Park in Bradley Stoke, United Kingdom

The Three Brooks is a local nature reserve of approximately 44 ha in Bradley Stoke, South Gloucestershire, England. It is named after the Hortham, Patchway, and Stoke Brooks which run through it, meeting at Three Brooks Lake before flowing eastwards back under the M4 motorway as Bradley Brook.

The town of Bradley Stoke was built in the 1980s on low-grade farmland, and a number of natural features such as Savage's Wood, Webb's Wood, and Sherbourne's Brake were incorporated into the town to form the Three Brooks local nature reserve. This tranquil area in the middle of the busy community of Bradley Stoke is made up of the three previously named bluebell woods, linked by an important wildlife corridor that includes brooks, ponds, areas of rough grassland, species-rich hedgerows, and a lake.
 The Lake is now part of the Frome Valley Relief Sewer.

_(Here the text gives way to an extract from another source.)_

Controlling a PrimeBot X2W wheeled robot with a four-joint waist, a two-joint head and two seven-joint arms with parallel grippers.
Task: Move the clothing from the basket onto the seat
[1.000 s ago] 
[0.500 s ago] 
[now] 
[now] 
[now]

The site is owned by the South Gloucestershire Council.

==History==
The woods on the nature reserve were used predominantly as sources of timber, although the original Sherbourne's Brake copse may have been used as a covert. Webb's Wood particularly supplied coppiced timber and Savage's hornbeam and oak. Savage's Wood was preserved during the 1940s and '50s as a nature reserve by the owner of Little Stoke Farm, Howard Davis, who, as the largest local farmer, owned the land up to and including the wood. Davis was also one of the founders of the Wildfowl Trust at Slimbridge.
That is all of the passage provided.